→ **Activity**
Please return exactly the lines from the beginning of the listing up to and including the line with "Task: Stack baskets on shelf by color", with no pictures.

(Beginning of Material supplied)

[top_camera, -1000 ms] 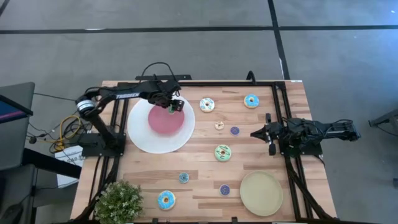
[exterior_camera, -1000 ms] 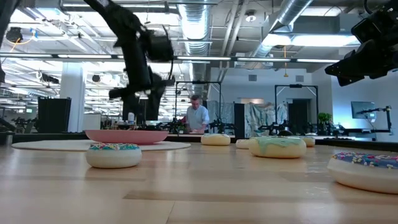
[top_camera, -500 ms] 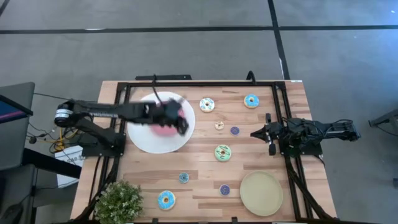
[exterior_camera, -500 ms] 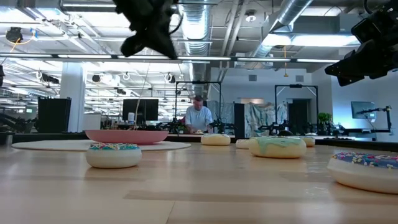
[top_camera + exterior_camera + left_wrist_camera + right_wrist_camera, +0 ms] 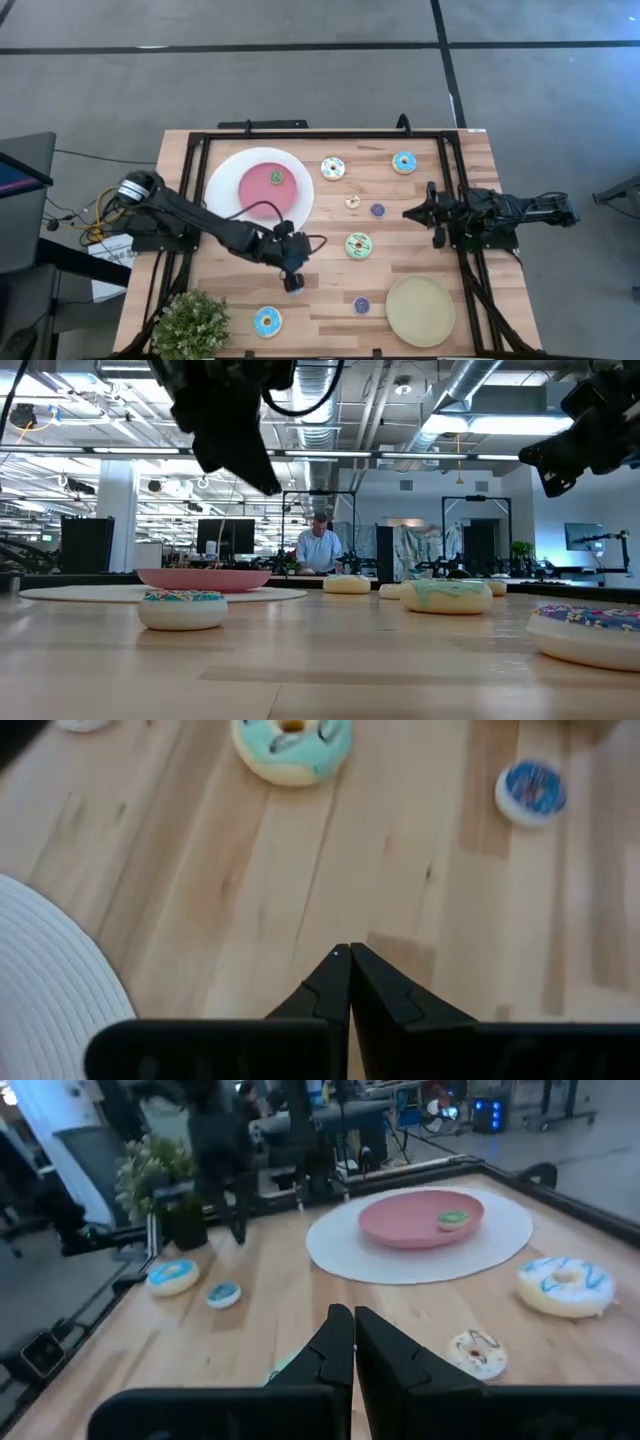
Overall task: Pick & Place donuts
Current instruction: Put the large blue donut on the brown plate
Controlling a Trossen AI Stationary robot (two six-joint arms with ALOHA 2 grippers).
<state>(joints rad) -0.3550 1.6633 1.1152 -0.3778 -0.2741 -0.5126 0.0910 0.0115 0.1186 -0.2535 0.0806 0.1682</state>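
Hovering with fingers pressed together, the left gripper [image 5: 291,262] is sitting nearest the tiny blue donut [image 5: 295,287], just at its 6 o'clock.

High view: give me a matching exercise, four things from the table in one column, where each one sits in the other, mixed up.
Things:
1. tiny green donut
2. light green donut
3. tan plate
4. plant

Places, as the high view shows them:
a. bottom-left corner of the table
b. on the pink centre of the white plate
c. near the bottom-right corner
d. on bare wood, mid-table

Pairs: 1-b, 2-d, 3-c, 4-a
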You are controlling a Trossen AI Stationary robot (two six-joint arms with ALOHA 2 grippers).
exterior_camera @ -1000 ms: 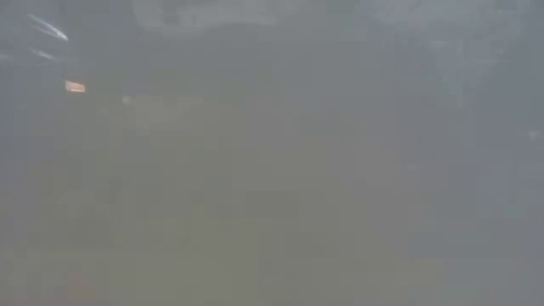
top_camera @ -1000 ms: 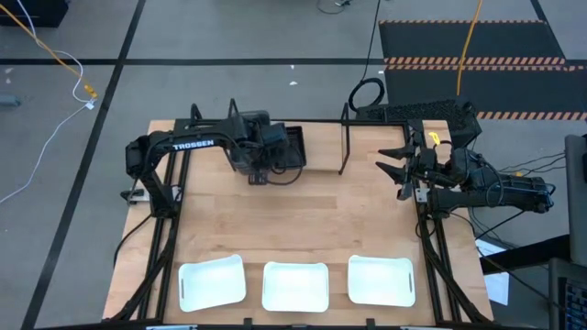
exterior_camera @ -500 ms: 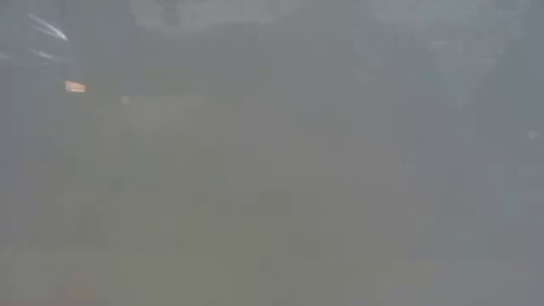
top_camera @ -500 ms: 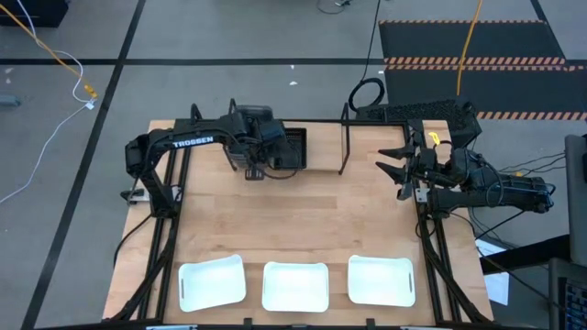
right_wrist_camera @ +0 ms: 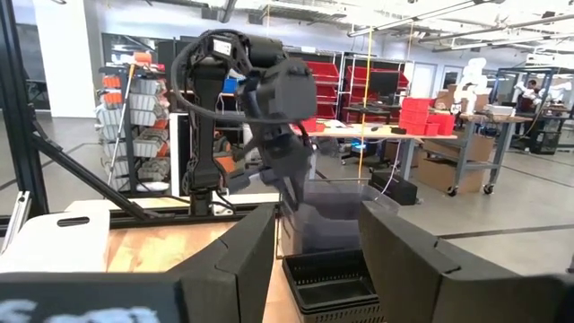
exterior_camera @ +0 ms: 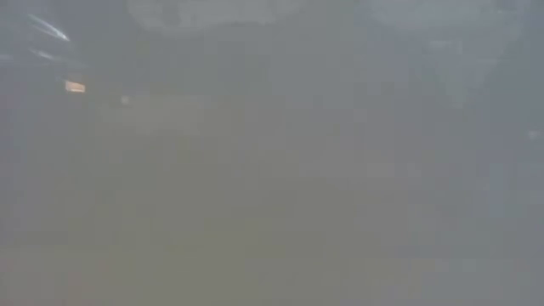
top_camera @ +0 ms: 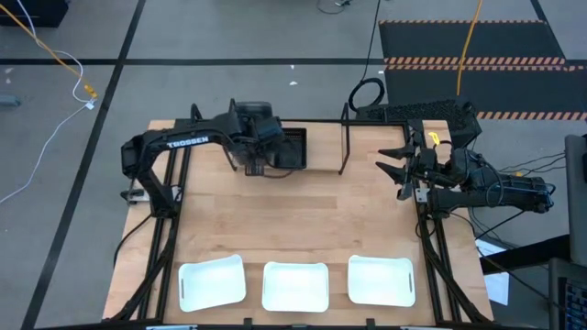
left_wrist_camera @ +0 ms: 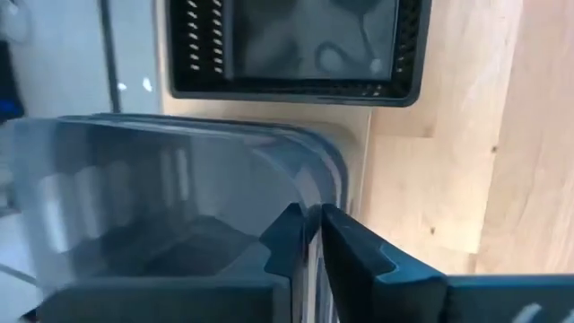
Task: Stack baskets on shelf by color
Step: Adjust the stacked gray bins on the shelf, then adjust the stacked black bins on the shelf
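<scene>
Since a second ago, the left arm has carried its basket slightly toward the table's back edge.

High view: left gripper [top_camera: 260, 163] beside the shelf [top_camera: 341, 147]; 3 white baskets [top_camera: 295, 284] well apart from it.

Left wrist view: fingers pinch a dark grey basket [left_wrist_camera: 170, 206] rim above a black mesh basket [left_wrist_camera: 296, 49]. Best centred before lowering.

Right wrist view: right gripper [right_wrist_camera: 318, 251] wide, empty.

Three white baskets [top_camera: 294, 283] are lying on the pale, light-wood table [top_camera: 303, 220]. A translucent grey basket [left_wrist_camera: 170, 206] is showing beside a black mesh-walled basket [left_wrist_camera: 296, 49] patterned with rows of slots. Both arms are appearing black.
</scene>
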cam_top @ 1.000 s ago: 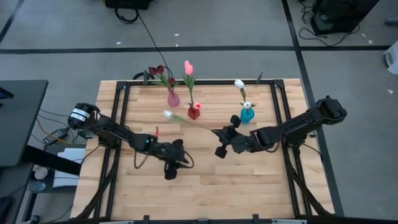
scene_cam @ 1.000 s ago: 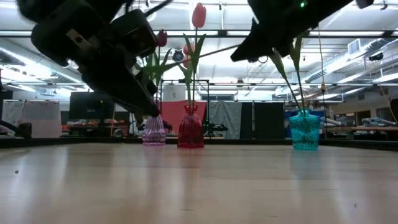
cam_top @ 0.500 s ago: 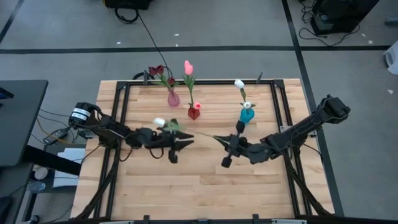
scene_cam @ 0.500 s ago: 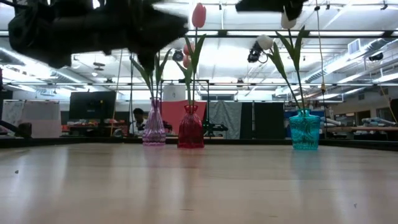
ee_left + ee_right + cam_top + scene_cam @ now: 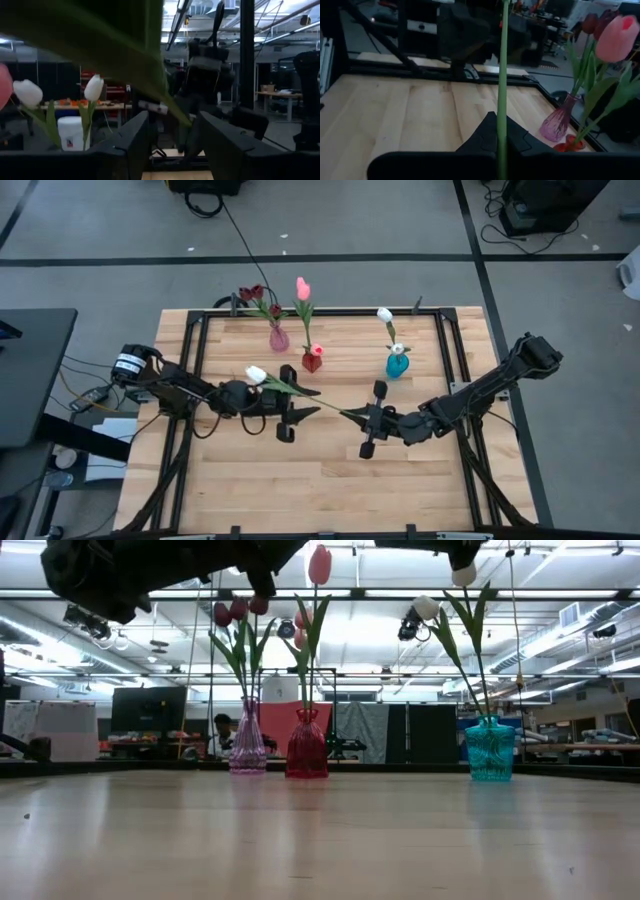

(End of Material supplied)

→ **Solution**
[top_camera, -1000 ms] 
[exterior_camera, -1000 ms] 
[top_camera, -500 ms] 
[exterior_camera, -500 ms] 
[top_camera + exterior_camera + left_wrist_camera + right_wrist_camera, +0 ms] 
Overall task: Pick & Place donuts
Current instruction: Put the large blue donut on the brown plate
Controlling a Trossen AI Stationary robot (two six-joint arms with ALOHA 2 grippers).
<state>(joints rad) -0.3550 1.6633 1.1152 -0.3778 -0.2741 -0.5126 0.0910 0.0115 0.1186 -0.2535 0.0806 0.1682</state>
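Hovering with fingers pressed together, the left gripper [image 5: 291,262] is sitting nearest the tiny blue donut [image 5: 295,287], just at its 6 o'clock.

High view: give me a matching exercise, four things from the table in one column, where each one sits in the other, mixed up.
Things:
1. tiny green donut
2. light green donut
3. tan plate
4. plant

Places, as the high view shows them:
a. bottom-left corner of the table
b. on the pink centre of the white plate
c. near the bottom-right corner
d. on bare wood, mid-table

Pairs: 1-b, 2-d, 3-c, 4-a
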You are controlling a Trossen AI Stationary robot (two six-joint arms with ALOHA 2 grippers).
exterior_camera @ -1000 ms: 
top_camera @ -1000 ms: 
exterior_camera @ -500 ms: 
top_camera @ -500 ms: 
right_wrist_camera @ +0 ms: 
exterior_camera @ +0 ms: 
top_camera @ +0 ms: 
left_wrist_camera @ +0 ms: 
Task: Stack baskets on shelf by color

The exercise is done, with nothing more to add.